- **Task brief**
Print word for word whatever lies between the first line of the material and the line holding "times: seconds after", both included, and omit all pictures.

──────── Data shown ────────

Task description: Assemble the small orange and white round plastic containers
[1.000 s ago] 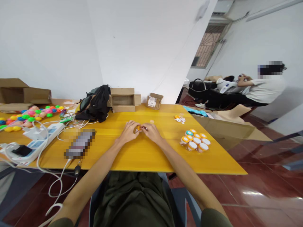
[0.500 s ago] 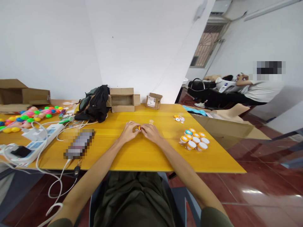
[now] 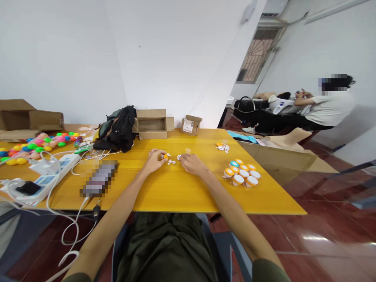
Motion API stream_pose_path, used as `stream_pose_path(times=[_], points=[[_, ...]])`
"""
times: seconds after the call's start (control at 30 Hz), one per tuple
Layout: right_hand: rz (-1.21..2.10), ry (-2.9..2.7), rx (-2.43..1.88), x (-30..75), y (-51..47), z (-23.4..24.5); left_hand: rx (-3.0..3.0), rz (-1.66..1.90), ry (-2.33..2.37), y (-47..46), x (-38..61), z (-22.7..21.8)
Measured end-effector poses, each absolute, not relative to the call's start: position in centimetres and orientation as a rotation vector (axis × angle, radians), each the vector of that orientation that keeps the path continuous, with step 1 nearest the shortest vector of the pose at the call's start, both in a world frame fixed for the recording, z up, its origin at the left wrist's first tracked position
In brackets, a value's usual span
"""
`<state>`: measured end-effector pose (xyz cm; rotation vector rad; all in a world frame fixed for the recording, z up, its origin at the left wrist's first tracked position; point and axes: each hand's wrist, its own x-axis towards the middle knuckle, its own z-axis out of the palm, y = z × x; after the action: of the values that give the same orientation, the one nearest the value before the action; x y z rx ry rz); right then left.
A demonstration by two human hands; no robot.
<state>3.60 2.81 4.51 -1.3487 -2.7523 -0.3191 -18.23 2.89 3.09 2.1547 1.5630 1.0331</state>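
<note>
My left hand (image 3: 155,161) is closed round a small container with an orange rim (image 3: 166,156), tilted so its opening faces right. Small white pieces with dark marks (image 3: 172,161) lie on the table just below the opening. A short way to the right, the fingers of my right hand (image 3: 193,163) pinch a white round lid (image 3: 179,157). Just behind that hand sits a small clear piece (image 3: 188,150), its kind too small to make out. Several small jars with white, orange and teal lids (image 3: 237,179) stand grouped to the right.
Behind them lie an orange ring and white bits (image 3: 220,147). At the left are a phone (image 3: 100,178), a power strip (image 3: 55,176) with cables, and colourful balls (image 3: 38,145). A black bag (image 3: 120,131) and cardboard boxes (image 3: 152,135) line the wall. A person (image 3: 326,105) sits at far right.
My hands have moved apart. The white lid is now away from the orange-rimmed container, and small white pieces have come out onto the table between my hands.
</note>
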Motion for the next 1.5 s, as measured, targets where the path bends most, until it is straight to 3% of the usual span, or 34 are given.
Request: stream_pose_path(times=[0.4, 0.63, 0.9, 1.33, 1.5], points=[[-0.270, -2.668, -1.234, 4.6, 3.5, 4.1, 2.191, 0.865, 1.712, 3.0, -18.9, 2.5], [-0.114, -2.368, -1.279, 5.4, 4.7, 2.9, 2.373, 0.893, 1.543, 2.7, -18.0, 2.4], [-0.109, -2.450, -1.112, 4.9, 5.0, 2.1, 2.450, 0.877, 1.517, 2.7, -16.7, 2.4], [-0.119, -2.159, -1.320, 6.1, 6.0, 1.8, 2.184, 1.108, 1.724, 3.7, -18.5, 2.7], [-0.048, -2.152, -1.325, 6.4, 6.5, 1.0, 2.287, 0.953, 1.670, 3.4, -18.8, 2.5]])
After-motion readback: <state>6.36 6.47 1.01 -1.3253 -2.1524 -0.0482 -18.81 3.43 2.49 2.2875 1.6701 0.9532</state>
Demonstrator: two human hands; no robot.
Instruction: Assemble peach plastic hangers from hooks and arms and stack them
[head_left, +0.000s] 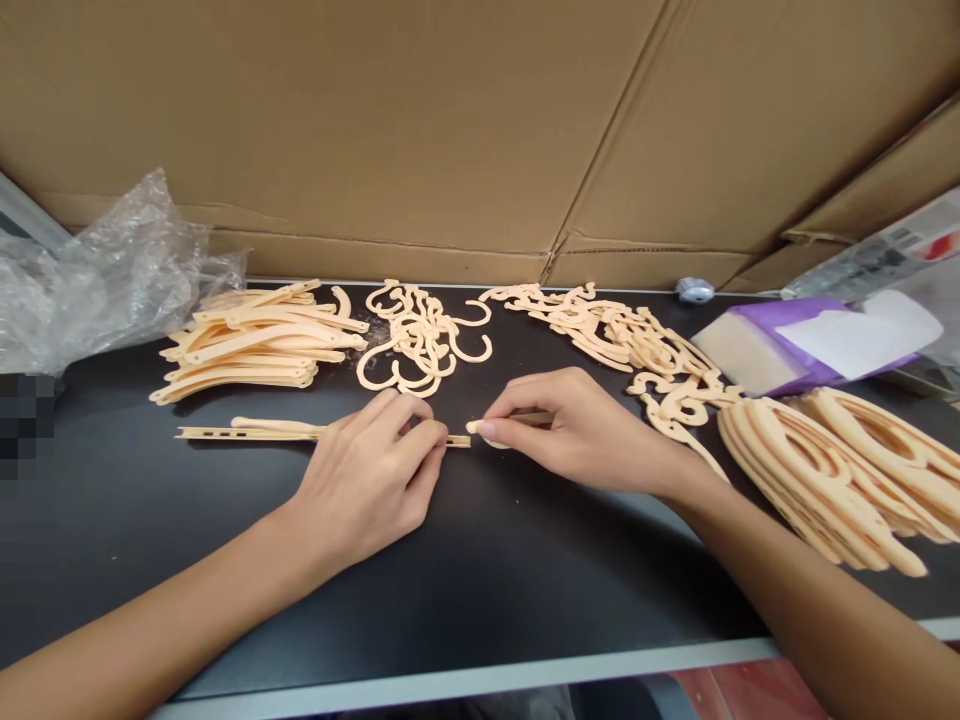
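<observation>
A long thin tan strip with slots (240,434) lies flat on the black table (480,590). My left hand (375,480) is closed, pinching the strip near its right end. Facing it, my right hand (570,425) is closed on a small tan piece (517,420) held just off the strip's right tip. A curved tan arm piece (274,425) lies right behind the strip.
Behind my hands lie a stack of tan arm pieces (255,340), a pile of hooks (420,335) and a row of small parts (615,335). Large curved pieces (832,470) sit at right. A purple-wrapped block (795,345), crumpled plastic (105,270) and a cardboard wall (480,130) surround them.
</observation>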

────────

- **Expected answer**
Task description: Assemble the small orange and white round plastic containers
[1.000 s ago] 
[0.500 s ago] 
[now] 
Motion API stream_pose_path, used as `stream_pose_path(times=[_], points=[[_, ...]])`
"""
times: seconds after the call's start (control at 30 Hz), one per tuple

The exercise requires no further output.